5. frequency divider as claimed in claim 1, is characterized in that capacitor C 0 plays isolated DC effect, and resistance R _ f plays direct current biasing effect, provides new direct current biasing point to reverser, makes it be biased in the half of supply voltage.

6. frequency divider as claimed in claim 1, is characterized in that logical block to be fused in TSPC latch, reduces the time delay of logical block part, improves operating rate.

7. a difference high-frequency clock dividing method, be applied in circuit claimed in claim 1, it is characterized in that carrying out frequency division for high-speed-differential small-signal, first convert high-speed-differential small-signal to full swing signal by level translator, then carry out frequency division by 2/3 frequency divider of TSPC structure.
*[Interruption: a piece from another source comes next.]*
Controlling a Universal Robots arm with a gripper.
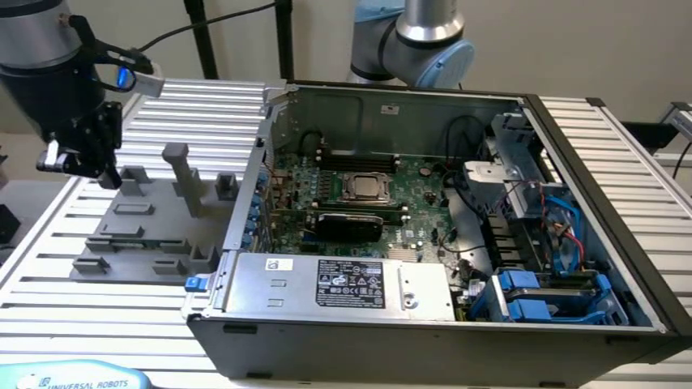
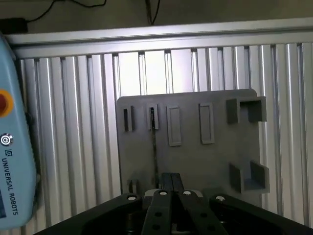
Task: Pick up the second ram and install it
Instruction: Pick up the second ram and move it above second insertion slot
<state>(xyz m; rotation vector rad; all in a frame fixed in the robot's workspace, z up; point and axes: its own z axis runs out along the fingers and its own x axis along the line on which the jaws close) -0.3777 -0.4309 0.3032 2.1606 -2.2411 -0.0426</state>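
The second ram [image 1: 181,180], a long, narrow, thin stick that shows as a dark edge-on line from the wrist, stands upright in a slot of the grey holder block [image 1: 130,235] on the slatted bench [image 1: 65,304], apart from the hand [image 1: 81,168], which hangs toward the exterior view's left with its fingers pressed together on nothing.

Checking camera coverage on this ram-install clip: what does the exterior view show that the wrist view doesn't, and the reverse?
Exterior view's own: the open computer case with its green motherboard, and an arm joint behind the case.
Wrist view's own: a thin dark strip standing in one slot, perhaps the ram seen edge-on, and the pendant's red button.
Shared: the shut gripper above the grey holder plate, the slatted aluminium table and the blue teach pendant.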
8. method as claimed in claim 7, it is characterized in that, in order to make level translator can support higher frequency, increasing electric capacity and resistance between operational amplifier and reverser, electric capacity has isolated DC effect, resistance plays direct current biasing effect, makes the direct current offset of reverser and input signal irrelevant.
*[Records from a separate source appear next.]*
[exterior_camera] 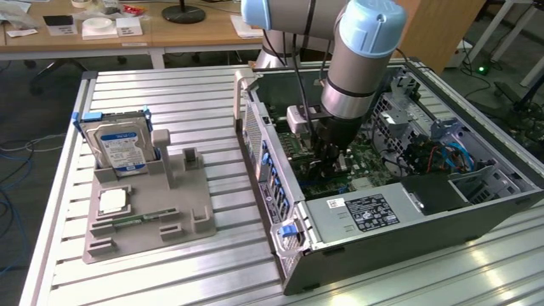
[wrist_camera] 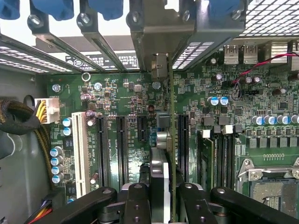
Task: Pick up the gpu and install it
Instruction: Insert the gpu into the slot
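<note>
Pincer (wrist_camera: 161, 196) pinching gpu (wrist_camera: 172, 140) edge-on, apparently over motherboard (wrist_camera: 126, 93) slot, inside pc case (exterior_camera: 408, 217).

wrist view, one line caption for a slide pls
Gripper holding the gpu edge-on above the green motherboard slots inside the computer case.

A ribbed, brushed-aluminium counter (exterior_camera: 170, 95) is seen beneath a matt grey plastic holder (exterior_camera: 183, 210) and a perforated metal computer case (exterior_camera: 255, 137); a glossy green motherboard (wrist_camera: 126, 100) is framed by matt black gripper (wrist_camera: 161, 198) links.
</note>
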`<state>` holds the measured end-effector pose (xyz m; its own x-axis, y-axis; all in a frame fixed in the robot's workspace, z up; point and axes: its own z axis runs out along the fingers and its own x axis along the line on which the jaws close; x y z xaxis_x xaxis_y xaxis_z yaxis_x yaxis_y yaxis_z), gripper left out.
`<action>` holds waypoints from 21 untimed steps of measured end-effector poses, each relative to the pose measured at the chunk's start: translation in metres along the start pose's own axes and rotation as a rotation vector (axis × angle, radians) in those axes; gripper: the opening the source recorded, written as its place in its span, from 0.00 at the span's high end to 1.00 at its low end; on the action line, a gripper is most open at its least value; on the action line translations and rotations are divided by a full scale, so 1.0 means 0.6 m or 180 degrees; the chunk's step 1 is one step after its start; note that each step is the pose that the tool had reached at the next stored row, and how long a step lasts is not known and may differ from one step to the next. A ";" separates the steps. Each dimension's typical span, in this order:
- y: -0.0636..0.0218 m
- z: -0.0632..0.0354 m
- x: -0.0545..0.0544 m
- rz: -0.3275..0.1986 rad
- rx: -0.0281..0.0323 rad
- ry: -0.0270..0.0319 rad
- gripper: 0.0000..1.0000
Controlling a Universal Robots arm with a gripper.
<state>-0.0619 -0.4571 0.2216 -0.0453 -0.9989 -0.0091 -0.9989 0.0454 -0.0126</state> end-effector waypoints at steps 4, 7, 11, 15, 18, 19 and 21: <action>0.000 0.000 0.000 0.0000 0.0000 -0.0001 0.72; 0.000 0.001 0.000 0.0000 0.0000 -0.0001 0.72; 0.000 0.005 0.000 0.0000 0.0000 0.0001 0.72; 0.000 0.010 0.000 0.0000 0.0001 -0.0001 0.72; 0.000 0.012 0.000 0.0000 -0.0001 0.0001 0.72; 0.000 0.012 0.000 0.0000 0.0000 0.0001 0.72; 0.000 0.012 0.000 0.0000 0.0000 0.0000 0.72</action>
<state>-0.0620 -0.4571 0.2143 -0.0452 -0.9989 -0.0092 -0.9989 0.0454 -0.0126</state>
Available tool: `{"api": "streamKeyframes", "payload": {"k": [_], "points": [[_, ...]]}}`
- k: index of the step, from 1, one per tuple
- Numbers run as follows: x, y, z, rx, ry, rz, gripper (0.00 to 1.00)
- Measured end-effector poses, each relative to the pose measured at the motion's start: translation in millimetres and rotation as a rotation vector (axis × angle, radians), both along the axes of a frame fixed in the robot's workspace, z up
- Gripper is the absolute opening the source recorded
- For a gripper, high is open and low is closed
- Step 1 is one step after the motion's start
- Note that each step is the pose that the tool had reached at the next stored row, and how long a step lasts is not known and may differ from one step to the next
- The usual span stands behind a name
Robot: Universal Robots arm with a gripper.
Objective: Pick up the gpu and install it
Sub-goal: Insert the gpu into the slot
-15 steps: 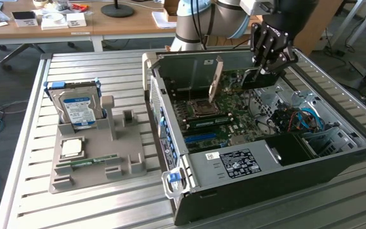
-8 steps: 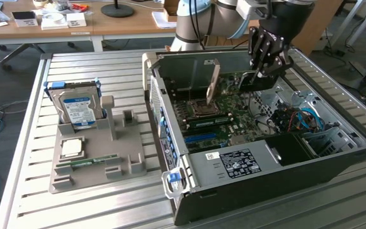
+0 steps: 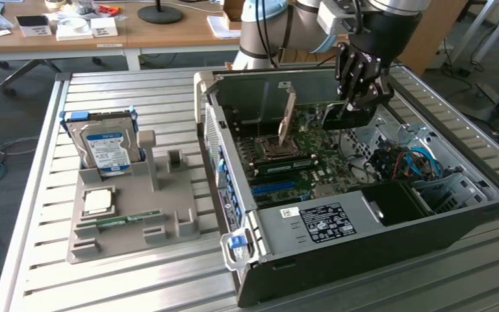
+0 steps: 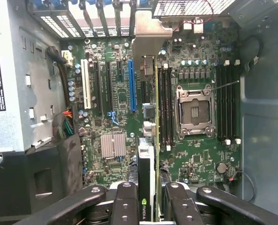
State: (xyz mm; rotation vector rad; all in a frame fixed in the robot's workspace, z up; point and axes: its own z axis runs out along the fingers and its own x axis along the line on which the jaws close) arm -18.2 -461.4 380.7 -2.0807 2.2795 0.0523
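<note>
My gripper [image 3: 351, 112] is shut on the gpu [image 3: 334, 120] and holds it inside the open computer case [image 3: 353, 260], above the green motherboard [image 3: 301, 169]. The card stands on edge, with its metal end bracket [image 3: 288, 112] pointing towards the case's rear wall. In the wrist view the gpu [image 4: 147, 164] appears edge-on between my fingers [image 4: 125, 206]: black cooler, thin green board edge, and bracket [image 4: 150, 33] at the far end. It hangs above the motherboard [image 4: 200, 154], just beside the blue expansion slot [image 4: 132, 84], between that slot and the memory slots. Whether it touches the board cannot be told.
On the slatted metal table [image 3: 145, 97], a grey fixture [image 3: 128, 214] carries a blue-labelled hard drive [image 3: 106, 146], a processor [image 3: 98, 201] and a RAM stick [image 3: 124, 219]. Blue cables [image 3: 414, 162] and the power supply [image 3: 319, 221] sit inside the case. The CPU socket [image 4: 194, 110] is uncovered.
</note>
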Motion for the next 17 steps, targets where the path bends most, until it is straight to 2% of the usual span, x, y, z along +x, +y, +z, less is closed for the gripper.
{"api": "streamKeyframes", "payload": {"k": [17], "points": [[-1.9,0.0,-8.6,0.0,0.0,0.0,0.27]]}}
9. method as claimed in claim 7, is characterized in that the time delay in order to reduce logical block part, improves operating rate, takes following steps:

1) metal-oxide-semiconductor MN8_1, metal-oxide-semiconductor MN8_2 are connected with metal-oxide-semiconductor MN8_3, metal-oxide-semiconductor MP8_1, metal-oxide-semiconductor MP8_2 parallel connection, the source electrode of serial module structure is connected into inverter form mutually with the source electrode of parallel module, realizes the function of the first order latch of logical AND gate device and TSPC trigger device in TSPC latch;

2) metal-oxide-semiconductor MN8_4, metal-oxide-semiconductor MN8_5 connect with metal-oxide-semiconductor MN8_6, and the source electrode of serial module structure is connected into inverter form mutually with metal-oxide-semiconductor MP8_3 source electrode, realize the function of the first order latch of logical AND gate device and TSPC latch devices in TSPC latch;

3) after metal-oxide-semiconductor MP8_4, metal-oxide-semiconductor MP8_5 parallel connection, connect with MP8_6 again, wherein the drain electrode of MP8_6 connects power supply, the source electrode of metal-oxide-semiconductor MP8_4, metal-oxide-semiconductor MP8_5 is connected into inverter form mutually with metal-oxide-semiconductor MN8_7 source electrode, realizes the function of the first order latch of logical AND gate device and TSPC latch devices in TSPC latch.